▶ What to produce
Nothing except the pictures should be left out when you reproduce the listing exactly.

▶ Data shown
——————
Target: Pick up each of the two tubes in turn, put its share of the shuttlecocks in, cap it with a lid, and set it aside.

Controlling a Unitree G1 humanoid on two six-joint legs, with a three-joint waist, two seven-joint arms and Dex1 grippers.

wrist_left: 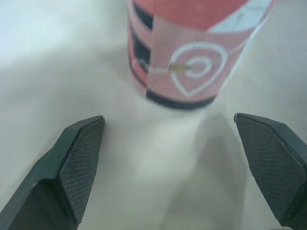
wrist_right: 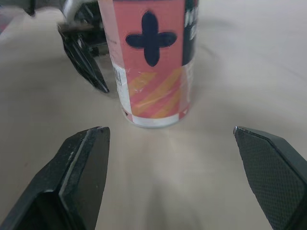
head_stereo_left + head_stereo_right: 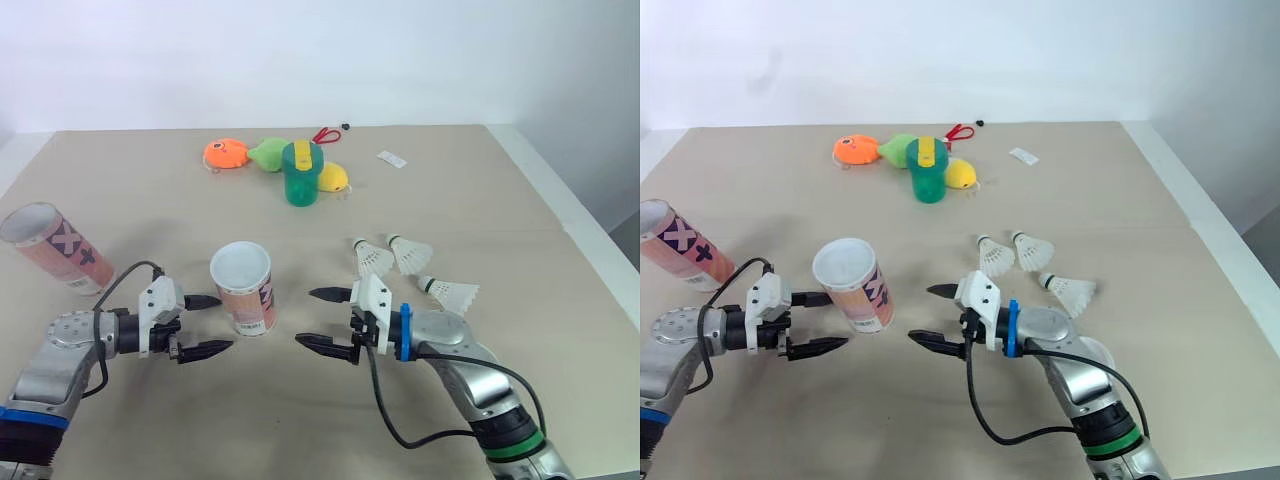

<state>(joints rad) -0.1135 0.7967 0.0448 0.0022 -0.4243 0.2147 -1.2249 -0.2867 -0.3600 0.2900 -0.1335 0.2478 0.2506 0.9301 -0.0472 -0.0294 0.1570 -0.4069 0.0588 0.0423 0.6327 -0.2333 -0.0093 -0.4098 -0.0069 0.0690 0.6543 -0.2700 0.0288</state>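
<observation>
An upright, open-topped red and white tube (image 3: 245, 288) stands on the beige table between my two grippers. My left gripper (image 3: 205, 325) is open just left of it, fingers pointing at its base (image 1: 180, 67). My right gripper (image 3: 322, 318) is open a short way right of it, also facing the tube (image 2: 153, 62). A second tube (image 3: 55, 248) leans tilted at the far left. Three white shuttlecocks (image 3: 400, 255) lie right of the middle, behind my right gripper; one (image 3: 452, 292) is a little apart from the other two.
At the back of the table stand a green cup with a yellow lid (image 3: 302, 173), orange (image 3: 226, 155), green and yellow soft toys (image 3: 333, 178), red scissors (image 3: 325, 134) and a small white packet (image 3: 392, 158). The table's right edge (image 3: 570, 215) runs beside a white strip.
</observation>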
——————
▶ Response below
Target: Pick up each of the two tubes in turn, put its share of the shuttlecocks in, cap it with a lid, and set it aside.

Controlling a Unitree G1 humanoid on two six-joint legs, with a three-joint waist, two seven-joint arms and Dex1 grippers.

wrist_left: 
wrist_right: 
head_stereo_left + head_stereo_right: 

<state>(joints rad) -0.1135 0.7967 0.0448 0.0022 -0.4243 0.2147 -1.2249 -0.2867 -0.3600 0.2900 -0.1335 0.2478 0.2506 0.9301 -0.0472 -0.0294 0.1570 -0.4069 0.0588 0.0423 0.6327 -0.2333 -0.0093 -0.4098 -0.0069 0.0690 0.6543 -0.2700 0.0288</state>
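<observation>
An upright, open-topped red and white tube (image 3: 245, 288) stands on the beige table between my two grippers. My left gripper (image 3: 205, 325) is open just left of it, fingers pointing at its base (image 1: 180, 67). My right gripper (image 3: 322, 318) is open a short way right of it, also facing the tube (image 2: 153, 62). A second tube (image 3: 55, 248) leans tilted at the far left. Three white shuttlecocks (image 3: 400, 255) lie right of the middle, behind my right gripper; one (image 3: 452, 292) is a little apart from the other two.
At the back of the table stand a green cup with a yellow lid (image 3: 302, 173), orange (image 3: 226, 155), green and yellow soft toys (image 3: 333, 178), red scissors (image 3: 325, 134) and a small white packet (image 3: 392, 158). The table's right edge (image 3: 570, 215) runs beside a white strip.
</observation>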

That's the full output for the exercise.